→ DESCRIPTION OF THE TASK
Each line from the start of the data below through the one containing "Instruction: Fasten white" must be reproduced exactly.

[Start of section]

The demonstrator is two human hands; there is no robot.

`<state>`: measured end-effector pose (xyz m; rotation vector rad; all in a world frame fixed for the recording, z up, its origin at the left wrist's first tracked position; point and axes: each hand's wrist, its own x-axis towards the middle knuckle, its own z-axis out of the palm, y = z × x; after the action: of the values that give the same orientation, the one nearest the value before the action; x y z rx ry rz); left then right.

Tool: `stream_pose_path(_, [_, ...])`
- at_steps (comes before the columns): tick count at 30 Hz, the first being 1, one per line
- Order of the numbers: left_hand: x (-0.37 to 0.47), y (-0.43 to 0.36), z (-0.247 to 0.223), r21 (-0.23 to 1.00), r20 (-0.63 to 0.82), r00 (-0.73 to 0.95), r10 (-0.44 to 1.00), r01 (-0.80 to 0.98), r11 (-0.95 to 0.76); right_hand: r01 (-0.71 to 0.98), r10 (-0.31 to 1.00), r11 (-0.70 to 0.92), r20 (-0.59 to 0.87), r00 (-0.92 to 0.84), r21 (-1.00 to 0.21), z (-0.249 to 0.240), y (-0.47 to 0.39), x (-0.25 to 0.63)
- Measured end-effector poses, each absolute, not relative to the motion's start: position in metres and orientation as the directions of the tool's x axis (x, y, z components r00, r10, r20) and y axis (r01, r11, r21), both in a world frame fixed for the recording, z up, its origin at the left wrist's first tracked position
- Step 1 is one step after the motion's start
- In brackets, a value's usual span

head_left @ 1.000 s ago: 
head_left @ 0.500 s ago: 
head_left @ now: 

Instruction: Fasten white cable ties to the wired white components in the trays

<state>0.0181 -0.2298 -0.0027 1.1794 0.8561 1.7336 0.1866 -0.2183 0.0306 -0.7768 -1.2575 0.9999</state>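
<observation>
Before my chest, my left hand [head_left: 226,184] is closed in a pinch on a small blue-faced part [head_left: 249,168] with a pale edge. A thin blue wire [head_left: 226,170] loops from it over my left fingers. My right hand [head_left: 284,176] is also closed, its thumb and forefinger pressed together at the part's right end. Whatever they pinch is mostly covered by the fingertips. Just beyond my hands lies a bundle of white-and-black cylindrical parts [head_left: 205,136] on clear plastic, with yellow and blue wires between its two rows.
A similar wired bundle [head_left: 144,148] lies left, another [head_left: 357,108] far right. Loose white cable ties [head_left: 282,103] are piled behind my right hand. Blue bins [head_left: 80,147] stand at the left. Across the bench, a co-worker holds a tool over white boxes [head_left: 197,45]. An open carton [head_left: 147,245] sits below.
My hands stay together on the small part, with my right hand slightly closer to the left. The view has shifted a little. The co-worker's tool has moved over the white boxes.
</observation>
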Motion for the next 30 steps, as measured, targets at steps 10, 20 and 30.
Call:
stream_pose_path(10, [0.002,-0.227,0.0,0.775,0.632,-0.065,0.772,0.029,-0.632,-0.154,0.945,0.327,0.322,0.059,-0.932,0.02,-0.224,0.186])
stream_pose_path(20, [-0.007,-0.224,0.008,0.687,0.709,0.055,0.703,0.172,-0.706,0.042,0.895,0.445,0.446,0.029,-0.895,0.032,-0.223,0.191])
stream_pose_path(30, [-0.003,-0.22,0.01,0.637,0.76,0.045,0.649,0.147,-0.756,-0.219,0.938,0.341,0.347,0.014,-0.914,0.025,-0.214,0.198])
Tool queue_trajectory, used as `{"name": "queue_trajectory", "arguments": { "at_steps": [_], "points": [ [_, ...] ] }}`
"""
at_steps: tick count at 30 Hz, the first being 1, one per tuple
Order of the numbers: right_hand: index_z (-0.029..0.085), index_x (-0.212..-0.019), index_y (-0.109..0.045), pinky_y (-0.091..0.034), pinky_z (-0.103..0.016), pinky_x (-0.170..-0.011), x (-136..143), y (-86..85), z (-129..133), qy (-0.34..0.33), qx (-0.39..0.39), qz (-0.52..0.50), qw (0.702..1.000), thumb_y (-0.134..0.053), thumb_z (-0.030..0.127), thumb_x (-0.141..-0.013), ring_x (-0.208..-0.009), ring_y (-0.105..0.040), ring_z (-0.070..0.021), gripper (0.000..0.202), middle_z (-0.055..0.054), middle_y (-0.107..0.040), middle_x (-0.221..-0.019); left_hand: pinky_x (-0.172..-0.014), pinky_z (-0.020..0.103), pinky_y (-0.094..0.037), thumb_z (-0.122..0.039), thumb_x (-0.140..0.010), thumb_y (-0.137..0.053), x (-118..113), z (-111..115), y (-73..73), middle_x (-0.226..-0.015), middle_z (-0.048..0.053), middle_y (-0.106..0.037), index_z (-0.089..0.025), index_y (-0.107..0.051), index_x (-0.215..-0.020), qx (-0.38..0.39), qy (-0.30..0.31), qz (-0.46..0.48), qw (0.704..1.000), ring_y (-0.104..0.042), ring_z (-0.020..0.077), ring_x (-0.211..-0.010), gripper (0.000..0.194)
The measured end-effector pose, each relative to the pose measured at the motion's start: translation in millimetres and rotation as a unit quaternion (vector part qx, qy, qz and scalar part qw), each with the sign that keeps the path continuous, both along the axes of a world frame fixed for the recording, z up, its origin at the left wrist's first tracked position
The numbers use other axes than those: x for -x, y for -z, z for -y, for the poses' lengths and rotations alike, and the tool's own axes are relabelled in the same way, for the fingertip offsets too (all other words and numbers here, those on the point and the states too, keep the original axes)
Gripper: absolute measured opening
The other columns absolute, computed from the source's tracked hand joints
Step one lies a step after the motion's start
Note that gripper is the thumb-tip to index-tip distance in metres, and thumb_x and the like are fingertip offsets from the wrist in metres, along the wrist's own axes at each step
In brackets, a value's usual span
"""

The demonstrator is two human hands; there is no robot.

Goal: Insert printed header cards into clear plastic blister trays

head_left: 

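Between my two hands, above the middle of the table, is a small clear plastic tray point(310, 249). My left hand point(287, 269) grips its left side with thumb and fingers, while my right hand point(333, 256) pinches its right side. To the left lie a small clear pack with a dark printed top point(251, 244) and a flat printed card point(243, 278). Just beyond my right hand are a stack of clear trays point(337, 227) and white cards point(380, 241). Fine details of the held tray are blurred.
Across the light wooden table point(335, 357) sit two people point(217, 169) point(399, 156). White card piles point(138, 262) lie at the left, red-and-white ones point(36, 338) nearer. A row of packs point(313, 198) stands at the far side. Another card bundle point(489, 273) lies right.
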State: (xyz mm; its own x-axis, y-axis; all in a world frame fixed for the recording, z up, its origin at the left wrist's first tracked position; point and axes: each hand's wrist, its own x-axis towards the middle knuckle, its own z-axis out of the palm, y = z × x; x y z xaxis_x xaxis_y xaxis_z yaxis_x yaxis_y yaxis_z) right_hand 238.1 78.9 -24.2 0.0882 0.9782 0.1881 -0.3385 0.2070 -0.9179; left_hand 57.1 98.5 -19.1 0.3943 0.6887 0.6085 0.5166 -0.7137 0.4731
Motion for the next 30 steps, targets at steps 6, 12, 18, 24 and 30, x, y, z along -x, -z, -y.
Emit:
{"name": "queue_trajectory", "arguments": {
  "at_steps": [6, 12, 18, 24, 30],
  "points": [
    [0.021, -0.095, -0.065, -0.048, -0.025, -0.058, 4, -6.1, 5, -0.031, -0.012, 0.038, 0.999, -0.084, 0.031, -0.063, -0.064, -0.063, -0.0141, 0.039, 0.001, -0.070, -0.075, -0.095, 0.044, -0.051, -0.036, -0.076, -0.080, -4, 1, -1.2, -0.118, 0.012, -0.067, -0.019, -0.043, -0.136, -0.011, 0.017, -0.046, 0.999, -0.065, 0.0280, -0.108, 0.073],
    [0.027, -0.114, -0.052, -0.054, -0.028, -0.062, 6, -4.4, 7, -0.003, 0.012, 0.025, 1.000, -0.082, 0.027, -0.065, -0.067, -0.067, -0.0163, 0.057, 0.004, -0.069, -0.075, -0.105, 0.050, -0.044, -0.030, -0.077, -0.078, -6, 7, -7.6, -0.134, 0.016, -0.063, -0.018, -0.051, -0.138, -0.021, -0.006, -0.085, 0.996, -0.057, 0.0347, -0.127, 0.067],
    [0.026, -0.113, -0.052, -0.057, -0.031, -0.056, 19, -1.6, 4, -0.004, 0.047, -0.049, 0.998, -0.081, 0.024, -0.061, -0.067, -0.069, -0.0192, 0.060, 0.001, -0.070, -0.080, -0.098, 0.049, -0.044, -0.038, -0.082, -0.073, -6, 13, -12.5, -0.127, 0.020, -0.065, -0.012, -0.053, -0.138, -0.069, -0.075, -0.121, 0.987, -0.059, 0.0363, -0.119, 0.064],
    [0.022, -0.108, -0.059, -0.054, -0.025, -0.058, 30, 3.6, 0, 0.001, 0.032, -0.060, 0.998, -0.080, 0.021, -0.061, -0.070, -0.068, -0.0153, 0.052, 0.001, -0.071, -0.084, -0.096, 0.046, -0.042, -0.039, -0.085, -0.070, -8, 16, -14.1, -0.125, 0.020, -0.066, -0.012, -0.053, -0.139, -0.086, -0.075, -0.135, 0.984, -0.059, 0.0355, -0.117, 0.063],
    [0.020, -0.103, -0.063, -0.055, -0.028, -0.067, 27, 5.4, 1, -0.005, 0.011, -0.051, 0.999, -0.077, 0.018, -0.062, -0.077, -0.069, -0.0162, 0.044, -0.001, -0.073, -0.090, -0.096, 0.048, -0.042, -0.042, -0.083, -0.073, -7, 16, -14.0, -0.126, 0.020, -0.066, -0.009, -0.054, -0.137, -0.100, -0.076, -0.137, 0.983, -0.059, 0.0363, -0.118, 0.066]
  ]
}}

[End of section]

→ RESULT FOR THIS TASK
The demonstrator is two human hands; there is no robot.

`<state>`: measured end-effector pose (xyz m; rotation vector rad; all in a world frame fixed for the recording, z up, its origin at the left wrist's first tracked position; point and axes: each hand's wrist, its own x-axis towards the middle knuckle, its own z-axis out of the palm, y = z × x; after the action: of the values that give the same orientation, the one nearest the value before the action; x y z rx ry rz); left then right.

Tool: `stream_pose_path(_, [_, ...])`
- at_steps (comes before the columns): tick count at 30 Hz, the first being 1, one per line
- Order of the numbers: left_hand: x (-0.37 to 0.47), y (-0.43 to 0.36), z (-0.247 to 0.223), r21 (-0.23 to 1.00), r20 (-0.63 to 0.82), r00 (-0.73 to 0.95), r10 (-0.44 to 1.00), r01 (-0.80 to 0.98), r11 (-0.95 to 0.76); right_hand: r01 (-0.71 to 0.98), r10 (-0.31 to 1.00), r11 (-0.70 to 0.92), r20 (-0.59 to 0.87), r00 (-0.92 to 0.84), r21 (-1.00 to 0.21), z (-0.249 to 0.240), y (-0.47 to 0.39), x (-0.25 to 0.63)
- Measured end-effector poses, each absolute, not relative to the motion's start: position in metres and orientation as the directions of the tool's x axis (x, y, z components r00, r10, r20) and y axis (r01, r11, r21), both in a world frame fixed for the recording, z up, its origin at the left wrist's first tracked position
- Step 1 is one step after the motion's start
- In brackets, a value's usual span

head_left @ 1.000 s ago: 
head_left @ 0.500 s ago: 
head_left @ now: 

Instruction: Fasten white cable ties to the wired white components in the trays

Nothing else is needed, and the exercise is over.